_TASK REQUIREMENTS_. All of the data below is to be returned unaltered.

[DATASET CONTENT — start]

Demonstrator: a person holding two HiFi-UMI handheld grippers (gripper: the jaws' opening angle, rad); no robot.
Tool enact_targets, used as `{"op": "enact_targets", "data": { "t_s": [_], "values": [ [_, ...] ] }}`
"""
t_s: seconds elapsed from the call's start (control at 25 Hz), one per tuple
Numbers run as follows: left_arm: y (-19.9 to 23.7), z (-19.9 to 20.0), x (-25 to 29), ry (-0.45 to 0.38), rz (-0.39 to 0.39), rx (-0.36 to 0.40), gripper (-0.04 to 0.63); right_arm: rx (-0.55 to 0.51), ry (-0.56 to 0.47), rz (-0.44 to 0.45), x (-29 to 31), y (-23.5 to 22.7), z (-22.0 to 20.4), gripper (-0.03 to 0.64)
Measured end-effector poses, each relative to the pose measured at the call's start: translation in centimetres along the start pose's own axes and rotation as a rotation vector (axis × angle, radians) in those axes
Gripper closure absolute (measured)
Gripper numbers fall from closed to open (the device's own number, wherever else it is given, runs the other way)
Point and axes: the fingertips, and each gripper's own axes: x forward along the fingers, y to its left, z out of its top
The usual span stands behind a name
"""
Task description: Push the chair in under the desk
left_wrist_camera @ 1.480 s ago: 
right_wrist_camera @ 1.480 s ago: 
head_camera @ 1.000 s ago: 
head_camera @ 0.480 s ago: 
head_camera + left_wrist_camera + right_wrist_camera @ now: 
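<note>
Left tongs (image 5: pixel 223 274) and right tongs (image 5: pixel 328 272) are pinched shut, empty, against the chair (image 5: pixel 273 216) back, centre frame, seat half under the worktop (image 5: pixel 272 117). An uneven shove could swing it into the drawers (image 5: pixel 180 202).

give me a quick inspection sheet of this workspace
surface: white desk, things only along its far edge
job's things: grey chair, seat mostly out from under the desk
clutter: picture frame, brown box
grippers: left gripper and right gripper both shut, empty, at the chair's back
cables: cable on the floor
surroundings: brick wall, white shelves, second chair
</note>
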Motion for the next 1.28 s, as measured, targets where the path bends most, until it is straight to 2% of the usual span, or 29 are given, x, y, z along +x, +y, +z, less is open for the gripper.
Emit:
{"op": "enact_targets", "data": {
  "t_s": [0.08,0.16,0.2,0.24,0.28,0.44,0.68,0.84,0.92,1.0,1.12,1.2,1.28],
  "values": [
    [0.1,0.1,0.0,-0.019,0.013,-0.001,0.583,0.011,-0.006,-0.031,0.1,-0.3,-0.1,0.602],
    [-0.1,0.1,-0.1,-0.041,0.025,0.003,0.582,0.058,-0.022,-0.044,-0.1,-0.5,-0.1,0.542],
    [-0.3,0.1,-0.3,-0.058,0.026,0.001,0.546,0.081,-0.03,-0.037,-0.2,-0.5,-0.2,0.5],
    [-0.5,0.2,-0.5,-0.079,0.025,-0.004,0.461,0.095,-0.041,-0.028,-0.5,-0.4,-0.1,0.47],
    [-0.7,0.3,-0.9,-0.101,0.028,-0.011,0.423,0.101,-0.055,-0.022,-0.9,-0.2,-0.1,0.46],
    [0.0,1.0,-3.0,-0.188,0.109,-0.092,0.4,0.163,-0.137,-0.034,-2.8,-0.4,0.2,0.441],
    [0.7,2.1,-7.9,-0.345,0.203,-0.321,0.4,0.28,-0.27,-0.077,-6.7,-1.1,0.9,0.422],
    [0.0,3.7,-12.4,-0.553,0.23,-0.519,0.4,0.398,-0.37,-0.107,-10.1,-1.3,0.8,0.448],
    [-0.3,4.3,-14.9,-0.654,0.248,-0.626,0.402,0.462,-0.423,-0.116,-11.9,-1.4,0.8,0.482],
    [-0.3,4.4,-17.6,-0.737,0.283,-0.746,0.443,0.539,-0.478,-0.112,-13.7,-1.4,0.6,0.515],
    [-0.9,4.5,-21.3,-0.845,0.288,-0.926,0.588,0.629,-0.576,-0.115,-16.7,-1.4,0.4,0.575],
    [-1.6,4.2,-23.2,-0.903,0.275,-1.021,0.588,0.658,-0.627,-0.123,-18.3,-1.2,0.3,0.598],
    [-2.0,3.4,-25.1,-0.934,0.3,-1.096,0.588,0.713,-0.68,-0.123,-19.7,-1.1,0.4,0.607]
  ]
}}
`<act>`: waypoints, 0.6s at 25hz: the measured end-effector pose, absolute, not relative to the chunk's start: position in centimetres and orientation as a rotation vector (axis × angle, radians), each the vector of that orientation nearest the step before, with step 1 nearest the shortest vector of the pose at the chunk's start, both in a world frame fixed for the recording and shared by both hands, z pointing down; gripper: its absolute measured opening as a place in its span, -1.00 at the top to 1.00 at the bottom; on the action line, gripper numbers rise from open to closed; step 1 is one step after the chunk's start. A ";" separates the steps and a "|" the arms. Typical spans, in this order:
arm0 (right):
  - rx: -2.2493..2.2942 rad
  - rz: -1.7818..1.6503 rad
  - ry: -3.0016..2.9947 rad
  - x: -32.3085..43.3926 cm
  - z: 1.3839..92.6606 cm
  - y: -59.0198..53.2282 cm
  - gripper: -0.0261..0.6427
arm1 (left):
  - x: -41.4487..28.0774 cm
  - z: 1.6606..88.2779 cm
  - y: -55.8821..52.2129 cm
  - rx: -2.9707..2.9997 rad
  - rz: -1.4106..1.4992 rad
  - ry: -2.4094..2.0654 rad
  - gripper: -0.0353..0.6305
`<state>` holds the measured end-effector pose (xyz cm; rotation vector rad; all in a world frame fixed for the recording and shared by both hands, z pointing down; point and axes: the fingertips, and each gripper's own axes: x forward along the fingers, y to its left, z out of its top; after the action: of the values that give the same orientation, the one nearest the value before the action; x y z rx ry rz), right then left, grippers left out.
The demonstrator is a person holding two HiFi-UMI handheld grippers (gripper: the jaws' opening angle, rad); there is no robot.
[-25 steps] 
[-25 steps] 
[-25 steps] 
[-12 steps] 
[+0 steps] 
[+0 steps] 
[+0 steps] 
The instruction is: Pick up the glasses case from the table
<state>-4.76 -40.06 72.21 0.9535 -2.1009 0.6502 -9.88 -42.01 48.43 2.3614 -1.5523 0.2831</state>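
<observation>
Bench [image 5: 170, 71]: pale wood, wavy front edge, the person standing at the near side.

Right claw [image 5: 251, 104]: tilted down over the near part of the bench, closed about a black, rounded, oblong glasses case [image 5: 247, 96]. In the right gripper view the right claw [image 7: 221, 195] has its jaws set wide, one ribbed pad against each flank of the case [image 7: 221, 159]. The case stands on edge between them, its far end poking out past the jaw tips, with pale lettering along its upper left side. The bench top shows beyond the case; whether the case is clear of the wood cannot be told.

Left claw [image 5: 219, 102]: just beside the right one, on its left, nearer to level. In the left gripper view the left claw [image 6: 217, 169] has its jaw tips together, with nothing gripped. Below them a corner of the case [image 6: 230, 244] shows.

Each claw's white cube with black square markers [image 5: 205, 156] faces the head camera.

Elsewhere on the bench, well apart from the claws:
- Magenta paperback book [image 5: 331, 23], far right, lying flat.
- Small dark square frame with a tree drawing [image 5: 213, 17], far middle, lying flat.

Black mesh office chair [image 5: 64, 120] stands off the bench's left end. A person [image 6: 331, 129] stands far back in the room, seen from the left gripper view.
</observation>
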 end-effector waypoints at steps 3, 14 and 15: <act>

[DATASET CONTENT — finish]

_TASK ANSWER_.
Demonstrator: a person holding two HiFi-UMI handheld grippers (gripper: the jaws' opening angle, rad); no robot.
Tool enact_targets, used as `{"op": "enact_targets", "data": { "t_s": [_], "values": [ [_, ...] ] }}`
"""
t_s: seconds elapsed from the call's start (control at 25 Hz), one per tuple
Numbers run as follows: left_arm: y (-19.9 to 23.7), z (-19.9 to 20.0), x (-25 to 29), ry (-0.45 to 0.38), rz (-0.39 to 0.39), rx (-0.36 to 0.40), gripper (-0.04 to 0.63); right_arm: rx (-0.55 to 0.51), ry (-0.56 to 0.47), rz (-0.44 to 0.45), x (-29 to 31), y (-23.5 to 22.7), z (-22.0 to 20.4), gripper (-0.03 to 0.64)
Measured end-effector poses, each relative to the pose measured at the call's start: translation in centimetres along the start pose's own axes and rotation as a rotation vector (axis × angle, radians) in those axes
Gripper closure absolute (measured)
Gripper numbers fall from closed to open (the device's own number, wherever else it is given, runs the other way)
Point and axes: the fingertips, and each gripper's own axes: x forward along the fingers, y to its left, z out of its top
The usual span stands behind a name
"""
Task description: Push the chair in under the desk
left_wrist_camera @ 1.480 s ago: 
right_wrist_camera @ 1.480 s ago: 
head_camera @ 1.000 s ago: 
head_camera @ 0.480 s ago: 
head_camera + left_wrist_camera + right_wrist_camera @ now: 
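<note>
Left tongs (image 5: pixel 223 274) and right tongs (image 5: pixel 328 272) are pinched shut, empty, against the chair (image 5: pixel 273 216) back, centre frame, seat half under the worktop (image 5: pixel 272 117). An uneven shove could swing it into the drawers (image 5: pixel 180 202).

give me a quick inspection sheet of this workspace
surface: white desk, things only along its far edge
job's things: grey chair, seat mostly out from under the desk
clutter: picture frame, brown box
grippers: left gripper and right gripper both shut, empty, at the chair's back
cables: cable on the floor
surroundings: brick wall, white shelves, second chair
</note>
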Motion for the next 1.28 s, as measured, targets where the path bends most, until it is straight to 2% of the usual span, or 29 are given, x, y, z along +x, +y, +z, less is open for the gripper.
Emit:
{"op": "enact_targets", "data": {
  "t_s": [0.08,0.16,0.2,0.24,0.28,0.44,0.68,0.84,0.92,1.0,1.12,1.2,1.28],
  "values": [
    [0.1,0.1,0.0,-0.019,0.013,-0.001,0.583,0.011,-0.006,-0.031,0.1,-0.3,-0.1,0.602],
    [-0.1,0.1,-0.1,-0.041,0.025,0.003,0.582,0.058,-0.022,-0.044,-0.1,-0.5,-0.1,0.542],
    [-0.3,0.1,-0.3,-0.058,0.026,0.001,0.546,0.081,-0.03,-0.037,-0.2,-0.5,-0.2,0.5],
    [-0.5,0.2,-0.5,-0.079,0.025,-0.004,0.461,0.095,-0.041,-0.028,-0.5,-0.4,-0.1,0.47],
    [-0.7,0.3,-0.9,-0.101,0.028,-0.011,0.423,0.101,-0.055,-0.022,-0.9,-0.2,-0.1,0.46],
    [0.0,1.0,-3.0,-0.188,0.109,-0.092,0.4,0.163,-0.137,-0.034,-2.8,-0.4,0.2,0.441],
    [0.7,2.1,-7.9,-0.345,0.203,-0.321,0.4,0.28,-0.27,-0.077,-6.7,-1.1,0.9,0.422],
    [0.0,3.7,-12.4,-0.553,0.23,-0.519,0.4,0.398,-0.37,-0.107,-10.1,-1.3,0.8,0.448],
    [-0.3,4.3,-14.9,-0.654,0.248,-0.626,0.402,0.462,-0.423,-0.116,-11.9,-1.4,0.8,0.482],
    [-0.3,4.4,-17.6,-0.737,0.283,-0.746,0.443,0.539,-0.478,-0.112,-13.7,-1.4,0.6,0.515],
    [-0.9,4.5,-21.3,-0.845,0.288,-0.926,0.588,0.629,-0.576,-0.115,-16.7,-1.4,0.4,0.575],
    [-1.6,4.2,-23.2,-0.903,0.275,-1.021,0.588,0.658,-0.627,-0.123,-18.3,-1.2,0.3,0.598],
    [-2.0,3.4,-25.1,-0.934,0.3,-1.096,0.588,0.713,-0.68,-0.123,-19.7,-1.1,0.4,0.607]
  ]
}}
`<act>`: waypoints, 0.6s at 25hz: the measured end-effector pose, absolute, not relative to the chunk's start: position in centimetres and orientation as a rotation vector (axis × angle, radians), each the vector of that orientation nearest the step before, with step 1 nearest the shortest vector of the pose at the chunk's start, both in a world frame fixed for the recording and shared by both hands, z pointing down; gripper: its absolute measured opening as a place in its span, -1.00 at the top to 1.00 at the bottom; on the action line, gripper numbers rise from open to closed; step 1 is one step after the chunk's start. A ";" separates the steps and a "|" the arms. Typical spans, in this order:
arm0 (right):
  - rx: -2.2493..2.2942 rad
  - rz: -1.7818..1.6503 rad
  - ry: -3.0016..2.9947 rad
  - x: -32.3085..43.3926 cm
  - z: 1.3839..92.6606 cm
  - y: -59.0198..53.2282 cm
  - gripper: -0.0261..0.6427
arm1 (left):
  - x: -41.4487..28.0774 cm
  - z: 1.6606..88.2779 cm
  - y: -55.8821..52.2129 cm
  - rx: -2.9707..2.9997 rad
  - rz: -1.4106..1.4992 rad
  - ry: -2.4094..2.0654 rad
  - gripper: -0.0353..0.6305
`<state>` holds the measured end-effector pose (xyz cm; rotation vector rad; all in a world frame fixed for the recording and shared by both hands, z pointing down; point and axes: the fingertips, and each gripper's own axes: x forward along the fingers, y to its left, z out of its top; after the action: of the values that give the same orientation, the one nearest the value before the action; x y z rx ry rz), right then left, grippers left out.
The demonstrator is a person holding two HiFi-UMI handheld grippers (gripper: the jaws' opening angle, rad); there is no robot.
[-25 steps] 
[-25 steps] 
[-25 steps] 
[-12 steps] 
[+0 steps] 
[+0 steps] 
[+0 steps] 
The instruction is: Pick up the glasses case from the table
<state>-4.76 -40.06 72.21 0.9535 -2.1009 0.6502 -9.88 -42.01 48.43 2.3614 -1.5523 0.2831</state>
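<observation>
Bench [image 5: 170, 71]: pale wood, wavy front edge, the person standing at the near side.

Right claw [image 5: 251, 104]: tilted down over the near part of the bench, closed about a black, rounded, oblong glasses case [image 5: 247, 96]. In the right gripper view the right claw [image 7: 221, 195] has its jaws set wide, one ribbed pad against each flank of the case [image 7: 221, 159]. The case stands on edge between them, its far end poking out past the jaw tips, with pale lettering along its upper left side. The bench top shows beyond the case; whether the case is clear of the wood cannot be told.

Left claw [image 5: 219, 102]: just beside the right one, on its left, nearer to level. In the left gripper view the left claw [image 6: 217, 169] has its jaw tips together, with nothing gripped. Below them a corner of the case [image 6: 230, 244] shows.

Each claw's white cube with black square markers [image 5: 205, 156] faces the head camera.

Elsewhere on the bench, well apart from the claws:
- Magenta paperback book [image 5: 331, 23], far right, lying flat.
- Small dark square frame with a tree drawing [image 5: 213, 17], far middle, lying flat.

Black mesh office chair [image 5: 64, 120] stands off the bench's left end. A person [image 6: 331, 129] stands far back in the room, seen from the left gripper view.
</observation>
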 end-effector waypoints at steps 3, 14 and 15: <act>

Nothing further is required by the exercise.